What is Nevada US Attorney doing with criminal referrals from BLM? Status of 35 prosecution requests made on April 30th unclear as USDoJ withholds status

Daniel G. Bogden is Pres. Obama's US Attorney for Nevada.
LAS VEGAS — Two weeks after the highly-publicized armed confrontation with renegade rancher Cliven Bundy and self-styled militia supporters, the U.S. Bureau of Land Management (BLM) filed 35 formal requests for prosecution with the U.S. Attorney in Nevada but all these charges have been held without action, according to records released today by Public Employees for Environmental Responsibility (PEER). The Justice Department is also refusing to release information specifying the specific counts and the individuals named in these criminal referrals.

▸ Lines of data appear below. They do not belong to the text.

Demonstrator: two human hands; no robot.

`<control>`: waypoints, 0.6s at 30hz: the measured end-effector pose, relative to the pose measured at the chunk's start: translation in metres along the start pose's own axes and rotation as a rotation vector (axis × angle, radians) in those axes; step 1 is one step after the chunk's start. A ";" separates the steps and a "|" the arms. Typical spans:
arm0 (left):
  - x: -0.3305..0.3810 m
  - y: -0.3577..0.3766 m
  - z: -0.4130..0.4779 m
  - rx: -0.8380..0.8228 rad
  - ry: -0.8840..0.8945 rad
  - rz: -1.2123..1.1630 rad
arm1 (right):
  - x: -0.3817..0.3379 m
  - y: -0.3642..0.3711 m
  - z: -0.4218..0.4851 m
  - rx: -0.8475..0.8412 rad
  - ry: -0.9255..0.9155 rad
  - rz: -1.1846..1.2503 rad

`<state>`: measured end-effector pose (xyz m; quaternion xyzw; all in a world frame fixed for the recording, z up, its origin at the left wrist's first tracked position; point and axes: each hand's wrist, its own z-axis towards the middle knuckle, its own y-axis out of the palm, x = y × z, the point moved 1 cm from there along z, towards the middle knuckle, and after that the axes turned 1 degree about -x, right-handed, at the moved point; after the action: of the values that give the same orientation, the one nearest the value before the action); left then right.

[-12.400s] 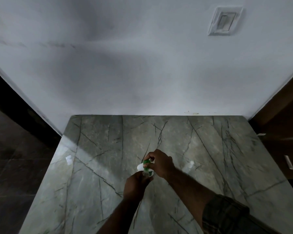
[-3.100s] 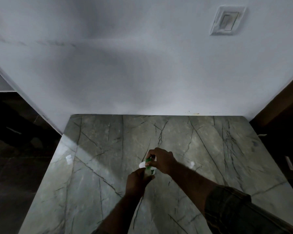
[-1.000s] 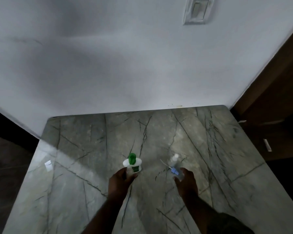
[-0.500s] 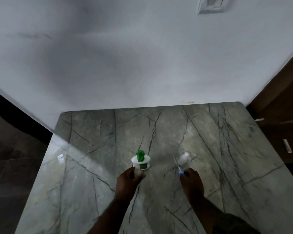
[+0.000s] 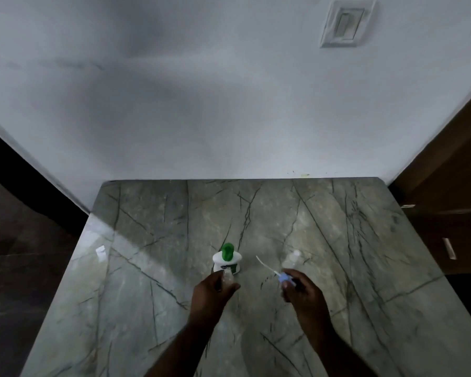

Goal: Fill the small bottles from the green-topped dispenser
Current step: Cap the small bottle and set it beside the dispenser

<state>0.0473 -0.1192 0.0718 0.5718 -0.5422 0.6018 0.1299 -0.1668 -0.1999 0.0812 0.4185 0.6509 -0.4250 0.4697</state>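
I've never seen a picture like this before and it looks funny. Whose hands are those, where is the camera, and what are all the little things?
There is no machine here, just a person. The camera sits on the person's head and looks down, so you see their own two arms from above.

They stand at a grey-green stone table against a white wall, which has a switch on it.

On the table stands a white dispenser with a green top. Near it, to the right, stands a small clear bottle.

The left hand holds another small clear bottle just in front of the dispenser. The right hand holds a little blue spray cap with a thin white tube sticking out. A white scrap lies at the left edge.
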 end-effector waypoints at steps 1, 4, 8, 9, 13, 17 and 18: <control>0.002 -0.001 -0.003 0.003 0.002 -0.010 | -0.015 -0.001 0.002 -0.016 -0.025 0.002; 0.007 -0.003 -0.007 0.000 0.008 -0.035 | -0.057 -0.001 0.007 -0.127 -0.121 -0.096; 0.013 -0.004 -0.011 0.002 0.031 -0.041 | -0.094 0.009 0.011 -0.204 -0.210 -0.254; 0.014 -0.004 -0.011 0.006 0.037 -0.043 | -0.098 0.012 0.011 -0.207 -0.237 -0.284; 0.017 -0.002 -0.013 0.001 0.052 -0.021 | -0.111 0.026 0.013 -0.227 -0.323 -0.343; 0.019 -0.002 -0.014 -0.001 0.076 0.014 | -0.116 0.035 0.021 -0.256 -0.350 -0.392; 0.019 -0.002 -0.013 -0.001 0.081 0.021 | -0.115 0.036 0.023 -0.265 -0.352 -0.400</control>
<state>0.0352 -0.1169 0.0919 0.5412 -0.5425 0.6258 0.1457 -0.1023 -0.2284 0.1823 0.1366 0.6787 -0.4865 0.5329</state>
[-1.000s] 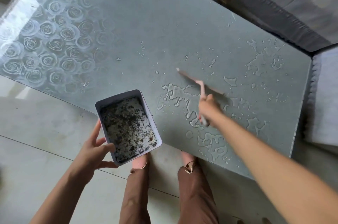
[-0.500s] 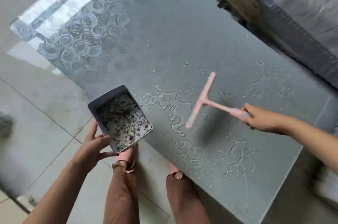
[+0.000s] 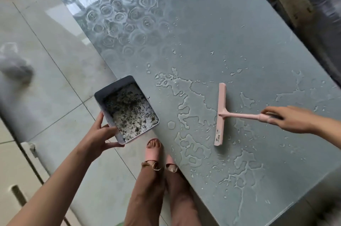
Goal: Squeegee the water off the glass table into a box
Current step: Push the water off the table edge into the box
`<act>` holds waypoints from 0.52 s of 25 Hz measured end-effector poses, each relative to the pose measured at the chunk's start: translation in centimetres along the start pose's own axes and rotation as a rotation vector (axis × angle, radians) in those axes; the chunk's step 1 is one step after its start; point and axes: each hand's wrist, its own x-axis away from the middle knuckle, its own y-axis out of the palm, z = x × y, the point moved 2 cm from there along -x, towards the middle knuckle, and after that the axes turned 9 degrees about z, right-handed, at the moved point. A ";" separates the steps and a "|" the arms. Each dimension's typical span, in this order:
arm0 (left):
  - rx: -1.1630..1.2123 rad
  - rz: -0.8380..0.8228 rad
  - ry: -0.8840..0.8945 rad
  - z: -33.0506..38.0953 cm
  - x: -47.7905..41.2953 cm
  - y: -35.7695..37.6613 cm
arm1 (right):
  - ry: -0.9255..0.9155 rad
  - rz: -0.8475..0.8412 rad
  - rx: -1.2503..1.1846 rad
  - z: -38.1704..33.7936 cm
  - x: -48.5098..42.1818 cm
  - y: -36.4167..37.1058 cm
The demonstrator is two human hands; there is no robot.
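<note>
Fingers (image 3: 274,109) of our right hand (image 3: 293,120) are clasping the slim handle of the pink T-shaped squeegee (image 3: 221,113), its long straight blade lying on the frosted, rose-patterned glass table (image 3: 212,22) amid branching puddles of water (image 3: 184,94). Our left hand (image 3: 97,138) is gripping the round-cornered box (image 3: 112,87), speckled inside with dark grit, at the table's near edge.

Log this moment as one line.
left hand holds box at table edge | right hand grips squeegee, blade down on glass table | water pooled between blade and box
</note>
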 end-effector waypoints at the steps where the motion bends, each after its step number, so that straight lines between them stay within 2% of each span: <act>1: 0.012 0.009 -0.006 -0.3 -0.1 -0.3 | -0.016 0.002 -0.021 0.1 -0.1 0.2; 6: 0.024 0.050 -0.006 -1.0 -0.4 -1.8 | -0.013 0.140 -0.401 1.7 2.7 2.2; 10: 0.013 0.102 -0.015 -1.8 -1.5 -2.6 | 0.034 0.140 -0.469 -0.3 1.3 5.2; 13: 0.018 0.111 -0.031 -3.0 -2.9 -3.8 | 0.052 0.207 -0.409 -1.5 -1.1 8.1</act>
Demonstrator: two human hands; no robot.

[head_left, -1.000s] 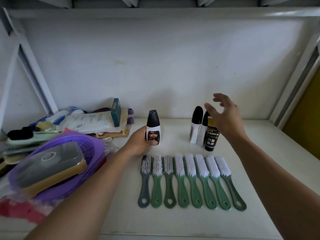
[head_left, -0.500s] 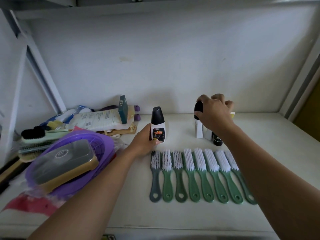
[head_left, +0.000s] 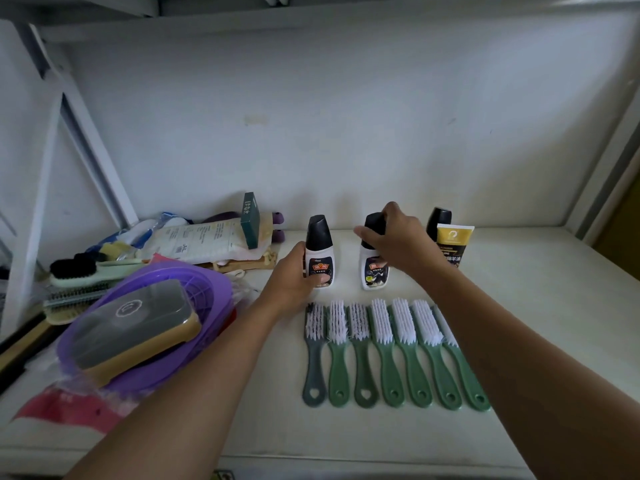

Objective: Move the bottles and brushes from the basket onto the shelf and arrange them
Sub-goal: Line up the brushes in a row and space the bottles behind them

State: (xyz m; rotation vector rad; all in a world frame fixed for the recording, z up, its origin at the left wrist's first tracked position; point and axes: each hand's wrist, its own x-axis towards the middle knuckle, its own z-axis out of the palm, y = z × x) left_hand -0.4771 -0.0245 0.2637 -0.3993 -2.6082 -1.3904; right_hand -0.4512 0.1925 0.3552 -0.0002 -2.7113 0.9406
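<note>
Seven small scrub brushes [head_left: 381, 320] are counted in a row at the lower centre of the frame: one grey-handled, six green-handled. Three black-capped bottles [head_left: 439, 218] are seen at the centre, and one yellow tube [head_left: 453, 242] just right of them. One purple basket [head_left: 211, 289] is shown at the left, with one large flat brush [head_left: 138, 323] laid in it. Two hands are counted, the left hand [head_left: 291, 282] and the right hand [head_left: 398, 244], one bottle being held in each.

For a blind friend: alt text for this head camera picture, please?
A person's left hand grips the left bottle and the right hand the middle bottle, both white with black caps, on a white shelf behind a row of green brushes. A purple basket sits at left.
</note>
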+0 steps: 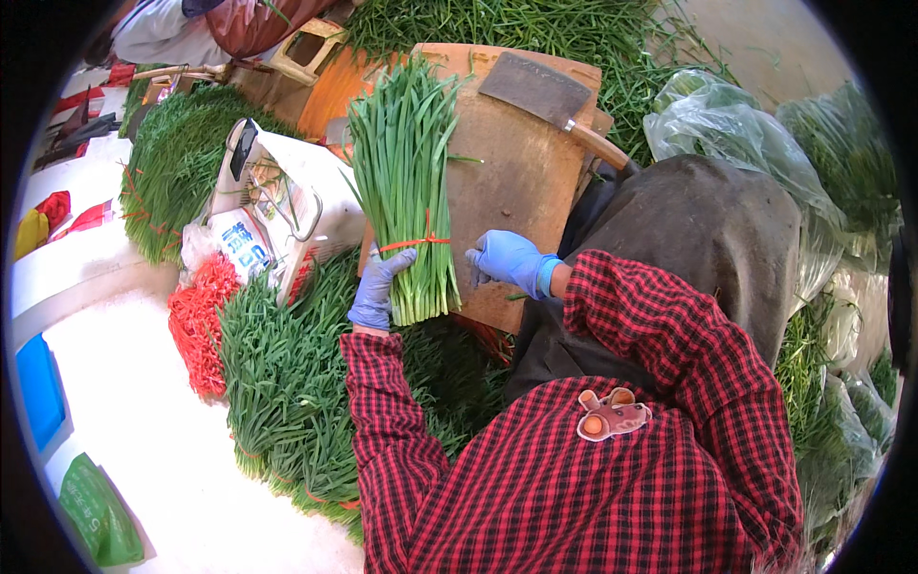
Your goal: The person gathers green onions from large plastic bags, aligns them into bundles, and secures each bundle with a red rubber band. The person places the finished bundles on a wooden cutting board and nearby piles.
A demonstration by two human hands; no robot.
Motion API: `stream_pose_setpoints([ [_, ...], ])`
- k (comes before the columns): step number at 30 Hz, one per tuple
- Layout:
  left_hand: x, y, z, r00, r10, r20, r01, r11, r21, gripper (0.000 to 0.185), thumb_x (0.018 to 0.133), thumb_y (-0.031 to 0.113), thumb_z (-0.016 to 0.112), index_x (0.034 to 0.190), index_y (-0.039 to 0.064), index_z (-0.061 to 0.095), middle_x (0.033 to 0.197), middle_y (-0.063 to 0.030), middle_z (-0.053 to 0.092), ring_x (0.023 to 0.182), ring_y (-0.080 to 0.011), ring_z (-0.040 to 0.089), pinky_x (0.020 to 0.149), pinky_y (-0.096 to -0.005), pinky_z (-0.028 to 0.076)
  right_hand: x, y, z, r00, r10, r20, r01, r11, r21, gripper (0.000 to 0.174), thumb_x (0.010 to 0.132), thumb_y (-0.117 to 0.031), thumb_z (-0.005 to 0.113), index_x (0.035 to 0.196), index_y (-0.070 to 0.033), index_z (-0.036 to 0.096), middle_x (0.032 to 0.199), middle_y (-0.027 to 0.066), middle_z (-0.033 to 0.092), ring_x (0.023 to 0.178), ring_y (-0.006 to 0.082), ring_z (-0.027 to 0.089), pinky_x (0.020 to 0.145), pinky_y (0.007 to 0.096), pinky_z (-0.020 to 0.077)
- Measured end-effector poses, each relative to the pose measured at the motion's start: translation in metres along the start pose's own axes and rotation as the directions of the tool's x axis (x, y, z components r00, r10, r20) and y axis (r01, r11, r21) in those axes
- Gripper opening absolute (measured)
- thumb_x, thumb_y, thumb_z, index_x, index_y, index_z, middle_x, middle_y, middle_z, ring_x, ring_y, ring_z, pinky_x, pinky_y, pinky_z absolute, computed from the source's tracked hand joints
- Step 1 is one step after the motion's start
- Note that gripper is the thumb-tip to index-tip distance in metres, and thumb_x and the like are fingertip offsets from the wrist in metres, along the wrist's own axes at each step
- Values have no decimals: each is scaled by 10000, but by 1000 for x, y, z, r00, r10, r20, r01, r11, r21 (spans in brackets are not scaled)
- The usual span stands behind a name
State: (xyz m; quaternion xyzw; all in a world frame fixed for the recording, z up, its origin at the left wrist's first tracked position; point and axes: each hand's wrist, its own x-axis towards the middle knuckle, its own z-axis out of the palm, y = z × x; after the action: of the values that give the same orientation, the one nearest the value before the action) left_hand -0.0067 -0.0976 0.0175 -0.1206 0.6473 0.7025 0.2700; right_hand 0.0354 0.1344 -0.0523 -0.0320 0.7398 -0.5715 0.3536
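Note:
A bundle of green Chinese chives (405,172), bound near its cut ends by a red tie (414,243), lies over a wooden board (505,190). My left hand (384,283), in a thin bluish glove, grips the bundle's left side just below the tie; its thumb lies across the stems. To the right of the stems, apart from them, my right hand (508,260) is above the board in a blue glove. Its fingers are curled in, and nothing shows in them. Across the board's far right corner rests a cleaver (538,90), its wooden handle towards my knee.
Tied chive bundles (294,380) stand left of my legs, beside a heap of red ties (204,323). A white container (323,172) stands left of the board. Loose greens (502,25) lie behind it. Plastic bags (739,129) sit right. Another person's sleeve (168,32) shows top left.

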Motion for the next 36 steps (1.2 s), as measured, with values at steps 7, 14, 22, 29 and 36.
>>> stream_pose_setpoints([
  [7, -10, -5, -5, 999, 11, -48, -11, 1000, -11, 659, 849, -6, 706, 1437, 81, 420, 1209, -129, 649, 1015, -261, 702, 879, -425, 613, -4, -15, 47, 998, -20, -57, 19, 999, -27, 383, 869, -396, 638, 809, -38, 762, 802, 203, 718, 788, 387, 696, 757, 469, 545],
  [14, -11, 0, 5, 996, 33, -81, -32, 999, 14, 661, 809, -35, 727, 1412, 72, 480, 1177, -102, 671, 997, -240, 697, 871, -393, 610, -17, -25, 51, 996, -5, 88, 10, 999, -53, 371, 831, -383, 655, 833, -25, 754, 846, 212, 723, 827, 389, 704, 773, 467, 552],
  [22, -6, -15, 17, 986, 61, -158, -51, 996, 69, 780, 806, 3, 795, 1443, 34, 345, 1212, -108, 642, 985, -211, 683, 837, -362, 601, -45, -72, 16, 915, -384, -120, 205, 701, -683, 200, 837, -196, 635, 905, -62, 768, 845, 187, 731, 772, 348, 716, 698, 476, 545],
  [29, 1, -23, 21, 962, 199, -188, -94, 885, 457, 1281, 690, 152, 928, 1581, -36, 26, 1445, -190, 501, 1244, -251, 555, 1046, -300, 464, -24, -73, -23, 963, -263, -60, 59, 421, -905, 100, 772, -138, 659, 815, -77, 725, 772, 84, 669, 772, 275, 698, 649, 442, 529],
  [36, -27, -11, 74, 861, 425, -280, 96, 405, 909, 1460, 567, 395, 976, 1573, -57, 21, 1541, -311, 354, 1402, -372, 429, 1137, -378, 384, -21, -40, -31, 670, -739, -72, 404, 444, -800, 87, 842, -110, 657, 878, -68, 723, 915, 101, 733, 819, 238, 705, 672, 364, 538],
])
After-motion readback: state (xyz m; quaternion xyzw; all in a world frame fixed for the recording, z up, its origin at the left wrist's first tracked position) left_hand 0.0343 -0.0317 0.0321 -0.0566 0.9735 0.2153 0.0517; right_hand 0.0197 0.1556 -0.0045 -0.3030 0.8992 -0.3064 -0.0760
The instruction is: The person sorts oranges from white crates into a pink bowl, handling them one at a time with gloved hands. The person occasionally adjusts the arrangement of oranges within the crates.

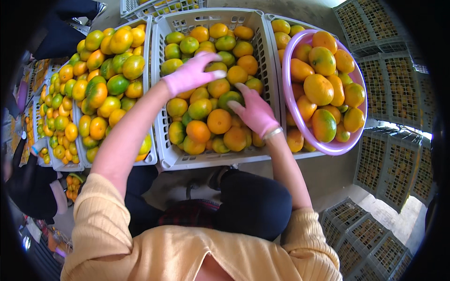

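Both hands wear pink gloves with pale fingertips and reach into the middle grey plastic crate (211,163), which holds orange and green-tinged citrus fruits. My left hand (193,72) rests over fruits left of the crate's centre, fingers spread beside a yellow-green citrus fruit (215,67). Lower and to the right, my right hand (255,109) has its thumb and a finger apart around a dark green citrus fruit (230,100); whether it grips the fruit I cannot tell. To the right, a pink plastic basin (286,84) full of citrus fruits sits tilted on another crate of fruit.
A heaped crate of citrus fruits (150,84) stands directly left, with more crates beyond it. Stacked grey crates (372,84) line the far right. Another crate (128,8) stands past the top edge. People in dark clothing are at the left, one with an arm (31,158) near the crates.
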Demonstrator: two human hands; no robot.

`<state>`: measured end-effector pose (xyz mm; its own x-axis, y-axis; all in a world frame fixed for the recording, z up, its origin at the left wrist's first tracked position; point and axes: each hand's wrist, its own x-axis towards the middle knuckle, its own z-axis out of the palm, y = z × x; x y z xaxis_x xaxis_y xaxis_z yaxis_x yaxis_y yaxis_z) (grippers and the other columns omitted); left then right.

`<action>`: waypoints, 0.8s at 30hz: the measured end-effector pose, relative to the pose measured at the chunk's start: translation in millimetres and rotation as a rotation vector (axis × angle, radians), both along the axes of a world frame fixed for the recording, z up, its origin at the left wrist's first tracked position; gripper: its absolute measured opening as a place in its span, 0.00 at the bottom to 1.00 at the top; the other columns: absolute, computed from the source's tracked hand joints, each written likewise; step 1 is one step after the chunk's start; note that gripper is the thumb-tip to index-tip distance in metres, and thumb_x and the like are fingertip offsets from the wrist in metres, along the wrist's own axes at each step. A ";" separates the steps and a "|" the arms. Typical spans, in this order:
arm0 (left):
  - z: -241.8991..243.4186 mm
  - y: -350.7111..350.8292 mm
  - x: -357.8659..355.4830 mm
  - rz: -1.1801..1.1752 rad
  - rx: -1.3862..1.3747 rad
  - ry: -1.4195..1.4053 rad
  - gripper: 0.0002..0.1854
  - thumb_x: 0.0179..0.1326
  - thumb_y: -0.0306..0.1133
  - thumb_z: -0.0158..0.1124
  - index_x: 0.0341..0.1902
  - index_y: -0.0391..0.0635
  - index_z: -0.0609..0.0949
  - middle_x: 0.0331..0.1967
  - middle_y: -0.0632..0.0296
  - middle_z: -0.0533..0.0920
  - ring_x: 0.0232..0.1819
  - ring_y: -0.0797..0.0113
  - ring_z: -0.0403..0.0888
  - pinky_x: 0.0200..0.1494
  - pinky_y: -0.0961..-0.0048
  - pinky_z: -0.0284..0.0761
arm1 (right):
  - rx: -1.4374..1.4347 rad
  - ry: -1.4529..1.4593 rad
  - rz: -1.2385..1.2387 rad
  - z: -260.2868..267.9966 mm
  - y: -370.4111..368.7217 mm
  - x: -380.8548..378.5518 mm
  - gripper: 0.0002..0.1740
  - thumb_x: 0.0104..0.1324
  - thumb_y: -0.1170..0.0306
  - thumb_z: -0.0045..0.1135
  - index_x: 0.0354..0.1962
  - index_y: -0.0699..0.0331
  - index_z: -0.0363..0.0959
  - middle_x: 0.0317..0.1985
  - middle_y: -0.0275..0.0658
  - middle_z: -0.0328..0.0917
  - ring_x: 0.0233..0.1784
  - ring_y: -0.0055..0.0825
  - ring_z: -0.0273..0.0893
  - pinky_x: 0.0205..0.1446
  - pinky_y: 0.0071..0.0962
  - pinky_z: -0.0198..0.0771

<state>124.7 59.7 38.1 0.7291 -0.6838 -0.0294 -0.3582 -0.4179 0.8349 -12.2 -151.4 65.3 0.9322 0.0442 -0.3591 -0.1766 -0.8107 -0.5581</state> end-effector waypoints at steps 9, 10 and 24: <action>26.7 12.3 -150.8 -0.037 0.836 -0.002 0.58 0.44 0.54 0.78 0.79 0.64 0.57 0.76 0.32 0.46 0.72 0.36 0.64 0.73 0.56 0.68 | -0.059 0.110 0.267 -1.6 25.0 -25.9 0.51 0.44 0.53 0.79 0.68 0.50 0.67 0.80 0.59 0.33 0.65 0.58 0.72 0.67 0.41 0.71; 20.2 8.2 -153.5 0.011 0.827 -0.024 0.57 0.44 0.52 0.79 0.79 0.66 0.58 0.76 0.32 0.44 0.72 0.36 0.65 0.72 0.57 0.68 | -0.042 0.078 0.260 -6.1 23.1 -24.9 0.50 0.44 0.54 0.78 0.67 0.50 0.68 0.80 0.58 0.33 0.65 0.56 0.73 0.66 0.42 0.72; 11.9 0.2 -159.7 0.192 0.468 0.216 0.54 0.41 0.47 0.79 0.76 0.59 0.64 0.73 0.29 0.44 0.65 0.27 0.69 0.73 0.58 0.67 | 0.012 0.044 0.193 -21.4 11.7 -19.1 0.51 0.39 0.53 0.77 0.65 0.43 0.68 0.77 0.65 0.41 0.64 0.60 0.74 0.68 0.42 0.71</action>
<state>-35.1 59.9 50.0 0.7833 -0.4167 -0.4613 -0.0799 -0.8034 0.5901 -31.2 -139.7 43.9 0.8894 0.2252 -0.3978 -0.0430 -0.8252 -0.5633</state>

The cases are listed as active and have been neither accepted nor declined for prosecution during the ensuing four months after BLM filed them. Filed on April 30, 2014, the 35 criminal referrals exceed the number of all other criminal referrals filed by BLM during the rest of the fiscal year, and are five times the greatest number of cases BLM has ever filed in any one month. All are lodged with the U.S. Attorney’s Reno Branch and are assigned to Assistant U.S. Attorney Megan Rachow. A 36th referral filed by BLM with the Las Vegas Branch on April 10, 2014 is similarly held in secrecy by the U.S. Attorney with no reported action. In a statement to the Las Vegas Review-Journal, U.S. Attorney for Nevada Daniel Bogden said his office “does not sit on criminal referrals from BLM.”

“A criminal referral is the toughest option available to a land management agency like BLM, but that action is toothless if the U.S. Attorney ignores it,” stated PEER Executive Director Jeff Ruch, noting that in the case of Bundy who is operating without a permit, BLM has no administrative options available. “BLM cannot do its job without legal support from the Justice Department.”

In July, PEER released a threat assessment from the U.S. Department of Homeland Security concluding that continued inaction is seen as a “perceived victory” by anti-government militias which “will likely inspire additional anti-government violence over the next year.” That assessment also pointed to “the recent murders of two Las Vegas police officers [as] the latest and most severe in a growing trend of anti-government violence.”

Following the mid-April stand-off, no action has been taken against Bundy or militia snipers who targeted law enforcement officers. Bundy’s cattle also continue to graze illegally on national park and range lands.

“Cloaking these cases only adds to the impression that this is a stall, not a deliberative pause,” Ruch added, noting that PEER is already suing BLM to force release of information explaining its actions, including the criminal referrals, the fact that the situation was allowed to fester for years, as well as for the latest numbers of assaults and threats made against its employees. “Tolerating flagrant law-breaking for years is how the present situation festered to fruition. We are apparently repeating the same mistake.”

The case reports cited by PEER are drawn from databases compiled by Syracuse University’s Transactional Records Access Clearinghouse (TRAC) displaying information from Justice Department data-tapes reflecting the criminal workload of U.S. Attorneys offices throughout the 90 federal districts and U.S. territories.